- **Task brief**
Print the data below exactly, but only the lines from the one containing "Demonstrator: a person" down to the one containing "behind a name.", inclusive.

============

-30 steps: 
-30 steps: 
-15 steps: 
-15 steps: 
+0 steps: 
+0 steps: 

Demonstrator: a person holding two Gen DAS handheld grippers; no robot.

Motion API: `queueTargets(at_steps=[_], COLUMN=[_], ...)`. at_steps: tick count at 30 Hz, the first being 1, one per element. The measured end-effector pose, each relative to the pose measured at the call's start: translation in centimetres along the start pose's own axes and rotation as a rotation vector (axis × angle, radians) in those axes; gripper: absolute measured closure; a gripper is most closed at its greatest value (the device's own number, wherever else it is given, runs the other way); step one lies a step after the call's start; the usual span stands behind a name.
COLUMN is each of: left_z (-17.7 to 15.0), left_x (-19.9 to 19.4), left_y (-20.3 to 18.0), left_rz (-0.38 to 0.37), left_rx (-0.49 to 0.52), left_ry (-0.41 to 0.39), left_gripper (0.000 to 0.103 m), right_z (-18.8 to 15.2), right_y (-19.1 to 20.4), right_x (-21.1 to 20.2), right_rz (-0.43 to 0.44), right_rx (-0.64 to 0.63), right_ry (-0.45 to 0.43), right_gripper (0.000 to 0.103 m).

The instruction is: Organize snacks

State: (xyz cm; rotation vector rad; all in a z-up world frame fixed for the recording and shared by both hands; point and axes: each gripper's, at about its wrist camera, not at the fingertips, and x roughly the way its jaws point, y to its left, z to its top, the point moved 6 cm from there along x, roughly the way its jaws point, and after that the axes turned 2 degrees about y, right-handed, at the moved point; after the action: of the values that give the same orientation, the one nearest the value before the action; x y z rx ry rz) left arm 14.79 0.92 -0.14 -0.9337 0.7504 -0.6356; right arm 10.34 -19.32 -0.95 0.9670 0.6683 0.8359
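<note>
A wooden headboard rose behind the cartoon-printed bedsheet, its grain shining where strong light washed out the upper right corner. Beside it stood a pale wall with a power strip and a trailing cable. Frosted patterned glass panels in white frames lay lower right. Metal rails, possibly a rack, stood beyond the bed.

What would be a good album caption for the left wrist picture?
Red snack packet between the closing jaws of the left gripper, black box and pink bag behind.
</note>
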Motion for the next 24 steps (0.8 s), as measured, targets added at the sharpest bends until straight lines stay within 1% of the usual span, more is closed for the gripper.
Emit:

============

- **Solution for this problem**
Demonstrator: a person holding two Gen DAS handheld grippers; no robot.

Motion API: `queueTargets(at_steps=[_], COLUMN=[_], ...)`. at_steps: tick count at 30 Hz, the first being 1, one per element. The measured end-effector pose, each relative to the pose measured at the call's start: translation in centimetres along the start pose's own axes and rotation as a rotation vector (axis × angle, radians) in those axes; gripper: absolute measured closure; a gripper is most closed at its greatest value (the device's own number, wherever else it is given, runs the other way); step one lies a step after the call's start; the usual span stands behind a name.

No further answer is needed.